__INSTRUCTIONS FOR THE TASK__: All entries are to be retyped without alteration.

Start of Block

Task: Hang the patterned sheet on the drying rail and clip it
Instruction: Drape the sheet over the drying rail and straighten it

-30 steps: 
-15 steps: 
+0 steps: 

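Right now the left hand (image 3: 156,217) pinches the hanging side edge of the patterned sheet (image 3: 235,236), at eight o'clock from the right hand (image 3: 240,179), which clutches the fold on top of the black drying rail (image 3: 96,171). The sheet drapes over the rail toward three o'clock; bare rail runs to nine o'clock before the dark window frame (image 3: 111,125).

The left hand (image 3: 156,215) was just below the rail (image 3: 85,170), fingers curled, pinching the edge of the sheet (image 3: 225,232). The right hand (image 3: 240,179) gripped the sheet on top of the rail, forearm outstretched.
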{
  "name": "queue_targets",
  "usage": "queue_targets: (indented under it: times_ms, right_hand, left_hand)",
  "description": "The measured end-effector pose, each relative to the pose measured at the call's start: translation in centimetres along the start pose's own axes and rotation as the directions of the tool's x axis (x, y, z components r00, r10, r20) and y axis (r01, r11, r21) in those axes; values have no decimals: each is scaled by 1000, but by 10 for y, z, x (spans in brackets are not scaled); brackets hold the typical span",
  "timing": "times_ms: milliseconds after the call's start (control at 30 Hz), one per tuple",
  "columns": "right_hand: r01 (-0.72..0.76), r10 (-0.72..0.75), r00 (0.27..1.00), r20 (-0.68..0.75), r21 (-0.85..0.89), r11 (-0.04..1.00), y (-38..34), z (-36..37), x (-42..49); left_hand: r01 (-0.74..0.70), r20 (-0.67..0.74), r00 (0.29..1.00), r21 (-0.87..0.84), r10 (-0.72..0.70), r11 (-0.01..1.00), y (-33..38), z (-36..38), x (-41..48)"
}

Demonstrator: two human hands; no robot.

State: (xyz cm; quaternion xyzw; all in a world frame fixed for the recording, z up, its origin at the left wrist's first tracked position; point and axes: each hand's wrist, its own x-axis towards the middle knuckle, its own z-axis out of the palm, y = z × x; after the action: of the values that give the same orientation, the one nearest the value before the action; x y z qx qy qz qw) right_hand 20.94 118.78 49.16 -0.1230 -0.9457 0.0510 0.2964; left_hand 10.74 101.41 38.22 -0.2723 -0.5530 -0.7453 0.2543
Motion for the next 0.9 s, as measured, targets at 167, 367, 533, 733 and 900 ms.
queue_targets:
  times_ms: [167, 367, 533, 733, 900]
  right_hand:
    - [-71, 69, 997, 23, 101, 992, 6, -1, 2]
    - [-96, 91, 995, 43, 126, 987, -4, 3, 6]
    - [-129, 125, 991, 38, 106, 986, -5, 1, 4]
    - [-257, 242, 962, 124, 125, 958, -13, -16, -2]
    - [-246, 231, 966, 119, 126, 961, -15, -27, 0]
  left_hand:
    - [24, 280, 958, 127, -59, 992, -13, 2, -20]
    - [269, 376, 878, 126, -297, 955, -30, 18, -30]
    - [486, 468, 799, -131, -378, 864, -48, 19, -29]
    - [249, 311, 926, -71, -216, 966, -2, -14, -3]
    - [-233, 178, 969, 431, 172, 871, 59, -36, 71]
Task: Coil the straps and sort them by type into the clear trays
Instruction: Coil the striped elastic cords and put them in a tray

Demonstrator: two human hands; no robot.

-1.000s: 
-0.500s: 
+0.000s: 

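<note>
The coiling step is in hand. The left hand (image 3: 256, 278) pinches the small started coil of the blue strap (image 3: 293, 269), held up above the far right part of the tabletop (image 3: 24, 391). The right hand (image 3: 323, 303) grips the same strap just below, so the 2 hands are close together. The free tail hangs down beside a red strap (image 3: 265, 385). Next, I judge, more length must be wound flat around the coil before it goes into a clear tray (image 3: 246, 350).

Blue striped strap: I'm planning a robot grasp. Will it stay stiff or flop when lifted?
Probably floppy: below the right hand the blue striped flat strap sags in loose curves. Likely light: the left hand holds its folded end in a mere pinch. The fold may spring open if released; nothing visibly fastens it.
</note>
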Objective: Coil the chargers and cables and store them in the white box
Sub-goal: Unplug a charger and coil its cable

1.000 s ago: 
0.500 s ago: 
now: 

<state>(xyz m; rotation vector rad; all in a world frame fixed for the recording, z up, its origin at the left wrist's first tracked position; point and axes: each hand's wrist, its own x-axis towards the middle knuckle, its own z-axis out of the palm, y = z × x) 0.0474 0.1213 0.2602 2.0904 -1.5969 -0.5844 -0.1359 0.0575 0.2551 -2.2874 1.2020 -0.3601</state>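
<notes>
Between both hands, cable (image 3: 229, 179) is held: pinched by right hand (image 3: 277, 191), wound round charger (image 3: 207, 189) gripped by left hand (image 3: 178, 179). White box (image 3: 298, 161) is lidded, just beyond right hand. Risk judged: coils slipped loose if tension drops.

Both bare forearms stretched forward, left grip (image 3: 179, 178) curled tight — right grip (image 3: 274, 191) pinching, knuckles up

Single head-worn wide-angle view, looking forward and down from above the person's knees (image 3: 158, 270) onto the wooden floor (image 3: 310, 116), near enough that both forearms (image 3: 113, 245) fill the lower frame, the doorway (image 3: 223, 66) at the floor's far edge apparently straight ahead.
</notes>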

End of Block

__ANSWER TO THIS PROBLEM__:
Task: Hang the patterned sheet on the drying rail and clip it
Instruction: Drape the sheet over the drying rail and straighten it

-30 steps: 
-15 steps: 
+0 steps: 

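Right now the left hand (image 3: 156,217) pinches the hanging side edge of the patterned sheet (image 3: 235,236), at eight o'clock from the right hand (image 3: 240,179), which clutches the fold on top of the black drying rail (image 3: 96,171). The sheet drapes over the rail toward three o'clock; bare rail runs to nine o'clock before the dark window frame (image 3: 111,125).

The left hand (image 3: 156,215) was just below the rail (image 3: 85,170), fingers curled, pinching the edge of the sheet (image 3: 225,232). The right hand (image 3: 240,179) gripped the sheet on top of the rail, forearm outstretched.
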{
  "name": "queue_targets",
  "usage": "queue_targets: (indented under it: times_ms, right_hand, left_hand)",
  "description": "The measured end-effector pose, each relative to the pose measured at the call's start: translation in centimetres along the start pose's own axes and rotation as the directions of the tool's x axis (x, y, z components r00, r10, r20) and y axis (r01, r11, r21) in those axes; values have no decimals: each is scaled by 1000, but by 10 for y, z, x (spans in brackets are not scaled); brackets hold the typical span",
  "timing": "times_ms: milliseconds after the call's start (control at 30 Hz), one per tuple",
  "columns": "right_hand: r01 (-0.72..0.76), r10 (-0.72..0.75), r00 (0.27..1.00), r20 (-0.68..0.75), r21 (-0.85..0.89), r11 (-0.04..1.00), y (-38..34), z (-36..37), x (-42..49); left_hand: r01 (-0.74..0.70), r20 (-0.67..0.74), r00 (0.29..1.00), r21 (-0.87..0.84), r10 (-0.72..0.70), r11 (-0.01..1.00), y (-33..38), z (-36..38), x (-41..48)"
}

Demonstrator: two human hands; no robot.

State: (xyz cm; quaternion xyzw; all in a world frame fixed for the recording, z up, its origin at the left wrist's first tracked position; point and axes: each hand's wrist, its own x-axis towards the middle knuckle, its own z-axis out of the palm, y = z × x; after the action: of the values that give the same orientation, the one nearest the value before the action; x y z qx qy qz qw) right_hand 20.94 118.78 49.16 -0.1230 -0.9457 0.0510 0.2964; left_hand 10.74 101.41 38.22 -0.2723 -0.5530 -0.7453 0.2543
Motion for the next 0.9 s, as measured, targets at 167, 367, 533, 733 and 900 ms.
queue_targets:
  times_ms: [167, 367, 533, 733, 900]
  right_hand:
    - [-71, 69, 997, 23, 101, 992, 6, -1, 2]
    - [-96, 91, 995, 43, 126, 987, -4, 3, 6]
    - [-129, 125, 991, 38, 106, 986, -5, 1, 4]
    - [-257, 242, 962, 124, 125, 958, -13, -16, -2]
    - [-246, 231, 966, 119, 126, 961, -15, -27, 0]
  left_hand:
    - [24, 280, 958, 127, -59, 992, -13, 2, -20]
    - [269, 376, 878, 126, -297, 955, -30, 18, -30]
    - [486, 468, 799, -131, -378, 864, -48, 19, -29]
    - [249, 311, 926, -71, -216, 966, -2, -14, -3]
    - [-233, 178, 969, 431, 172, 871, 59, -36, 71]
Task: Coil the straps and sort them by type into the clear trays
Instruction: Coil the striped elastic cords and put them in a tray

Demonstrator: two human hands; no robot.

-1.000s: 
-0.500s: 
+0.000s: 

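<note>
The coiling step is in hand. The left hand (image 3: 256, 278) pinches the small started coil of the blue strap (image 3: 293, 269), held up above the far right part of the tabletop (image 3: 24, 391). The right hand (image 3: 323, 303) grips the same strap just below, so the 2 hands are close together. The free tail hangs down beside a red strap (image 3: 265, 385). Next, I judge, more length must be wound flat around the coil before it goes into a clear tray (image 3: 246, 350).

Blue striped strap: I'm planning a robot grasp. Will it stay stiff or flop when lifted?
Probably floppy: below the right hand the blue striped flat strap sags in loose curves. Likely light: the left hand holds its folded end in a mere pinch. The fold may spring open if released; nothing visibly fastens it.
</note>
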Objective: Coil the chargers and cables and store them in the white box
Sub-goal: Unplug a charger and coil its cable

1.000 s ago: 
0.500 s ago: 
now: 

<state>(xyz m; rotation vector rad; all in a world frame fixed for the recording, z up, its origin at the left wrist's first tracked position; point and axes: each hand's wrist, its own x-axis towards the middle knuckle, its own z-axis out of the palm, y = z × x) 0.0474 0.1213 0.2602 2.0904 -1.5969 -0.5844 -0.1359 0.0575 0.2551 -2.2874 1.2020 -0.3601</state>
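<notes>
Between both hands, cable (image 3: 229, 179) is held: pinched by right hand (image 3: 277, 191), wound round charger (image 3: 207, 189) gripped by left hand (image 3: 178, 179). White box (image 3: 298, 161) is lidded, just beyond right hand. Risk judged: coils slipped loose if tension drops.

Both bare forearms stretched forward, left grip (image 3: 179, 178) curled tight — right grip (image 3: 274, 191) pinching, knuckles up

Single head-worn wide-angle view, looking forward and down from above the person's knees (image 3: 158, 270) onto the wooden floor (image 3: 310, 116), near enough that both forearms (image 3: 113, 245) fill the lower frame, the doorway (image 3: 223, 66) at the floor's far edge apparently straight ahead.
</notes>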

The requested output has been produced.